Accor Hotel Stays Surpass 2019 Levels Even Excluding Chinese Outbound Travel – Skift Travel News | Gmx Pharm

Accor, the Paris-based operator of some 5,300 hotels worldwide, announced on Thursday that second-quarter hotel room stays exceeded pre-pandemic levels for the first time across all regions and brands. The international company has recovered despite the lack of outbound Chinese and Japanese travelers.

“We’ve been missing these Chinese travelers ever since,” Accor chairman and CEO Sébastien Bazin said during a call with investors. “But the enormous American tourism [in Europe] is certainly an indication that our industry is still blessed with two things, the recreation of international travelers and a very, very strong domestic leisure market.”

The group, which operates chains like 25hours, Pullman and Ibis, posted net income of about $32 million (€32 million) on sales of $1.77 billion (€1.73 million) for the first six months of the year Billion euro).

In the second quarter, Accor’s rates rose above 2019 levels in many key markets. In London, the group’s hotel rates rose 14 percent. In Paris, interest rates rose by 11 percent. In Sydney by 7 percent.

Strong pricing helped the company grow its global revenue per available room, a key industry metric, by 1 percent in the quarter from levels it achieved in April-June 2019. Compare that result to a 3 percent improvement over 2019 reported by Hilton on Wednesday.

“The hotel sector is particularly being supported by the excess savings of Western European and US consumers during the pandemic,” Sabrina Blanc, an equity analyst at Societe Generale, wrote in a report. “Our main concern remains the ability of companies to pass inflation on to end customers.”

Inflation has not yet weakened travel demand, Accor executives said.

“We already have the advantage of almost getting through the month of July where we have a very solid performance that was even better than June,” said Bazin. “No worries at this stage in terms of activity, pace, geography and that goes for all brands.”

Business travel typically accounts for “probably 60 percent” of Accor’s business in the third quarter, Bazin said, and he has wondered what demand will be like this year. But he noted that major events such as the German Oktoberfest, the Paris Motor Show and the World Cup in Doha are confirmed.

Accor said its marketing efforts to avoid losing travel bookings to third parties such as online travel agencies worked in the first half. Direct bookings have made up the same percentage of the mix so far this year as they did in 2019. Direct bookings help the company and its partners avoid more commissions to sales agents.

Hotel development continues to advance, with a target of “plus or minus 3.5 percent net room growth” for this year.

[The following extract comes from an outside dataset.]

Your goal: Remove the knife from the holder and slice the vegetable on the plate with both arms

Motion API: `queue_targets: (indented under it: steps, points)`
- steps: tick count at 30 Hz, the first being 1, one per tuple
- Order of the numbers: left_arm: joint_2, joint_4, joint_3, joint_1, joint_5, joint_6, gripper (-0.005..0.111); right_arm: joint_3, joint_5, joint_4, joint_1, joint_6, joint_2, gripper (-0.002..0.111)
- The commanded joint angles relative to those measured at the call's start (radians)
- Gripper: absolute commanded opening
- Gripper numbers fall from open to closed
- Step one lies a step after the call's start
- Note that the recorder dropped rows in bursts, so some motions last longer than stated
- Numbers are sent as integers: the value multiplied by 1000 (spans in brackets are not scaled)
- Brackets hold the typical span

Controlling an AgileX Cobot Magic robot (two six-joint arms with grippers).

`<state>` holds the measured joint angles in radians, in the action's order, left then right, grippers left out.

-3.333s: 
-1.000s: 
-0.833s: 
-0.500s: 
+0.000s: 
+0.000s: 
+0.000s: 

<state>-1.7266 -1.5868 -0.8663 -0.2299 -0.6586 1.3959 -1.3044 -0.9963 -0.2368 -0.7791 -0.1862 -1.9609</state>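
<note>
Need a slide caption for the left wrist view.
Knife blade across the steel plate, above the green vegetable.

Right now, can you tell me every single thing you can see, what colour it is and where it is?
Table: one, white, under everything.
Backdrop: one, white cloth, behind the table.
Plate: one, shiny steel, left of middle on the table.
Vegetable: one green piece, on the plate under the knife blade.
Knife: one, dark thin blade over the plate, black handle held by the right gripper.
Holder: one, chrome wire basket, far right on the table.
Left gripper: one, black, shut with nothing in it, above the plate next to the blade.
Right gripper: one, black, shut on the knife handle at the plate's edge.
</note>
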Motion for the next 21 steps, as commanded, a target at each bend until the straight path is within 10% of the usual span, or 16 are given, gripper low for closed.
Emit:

“I was with the head of development yesterday and she said we might have an exceptional number for July,” Bazin said. “So it’s really just a question of recovery and opening up countries.”

In the meantime, the company needs to downsize by selling the remaining 7 percent of its network that it directly owns. It also remains focused on increasing per-room fees as a (undisclosed) metric rather than increasing gross volume, Bazin said.

No company split planned immediately, but…

When Accor announced this month that it was reorganizing and splitting its leadership into two entities, speculation arose that it could be preparing for a dissolution.

One of the two business units would be an Economy, Midscale and Premium division for 4,816 hotels representing brands such as ibis, Novotel, Mercure, Swissôtel, Mövenpick and Pullman.

“That’s 90 percent of our hotels,” Bazin said. “That’s 85 percent of the fees, but only two-thirds of the cash flow.”

The other section would be for “Luxury and Lifestyle”. It would receive four branded collections comprising 488 hotels combined: Raffles & Orient Express, Fairmont, Sofitel & MGallery and Ennismore.

“It’s probably about a third of EBITDA [earnings before interest, taxes, depreciation, and amortization]’ Basin said.

Accor executives said there was no immediate plan for a split or major asset sale.

“Regarding a possible split, there is no thinking today,” Bazin said. “What’s in that thinking is getting better, being clearer, being more efficient and probably having an easier relationship with the owners. Because the owners [of the luxury properties] are completely different in many cases [than with the budget and mid-scale properties]with different ambitions, expectations and very different numbers in terms of investments and risky dollars.”

Nonetheless, Bazin managed to hint that one benefit of the restructuring — alongside promised efficiencies and upskilling of the company’s luxury workforce — is that it would give the group more options for a potential demerger in the future.

Bazin said that “what we will be doing for at least 24 months” is to provide common common services such as sales software and information technology from the group as a service to the entities and essentially control them at the headquarters level.

“If one day there was a split, which we’re not considering today, we would have prepared the company to have that option on the balance sheet,” Bazin said.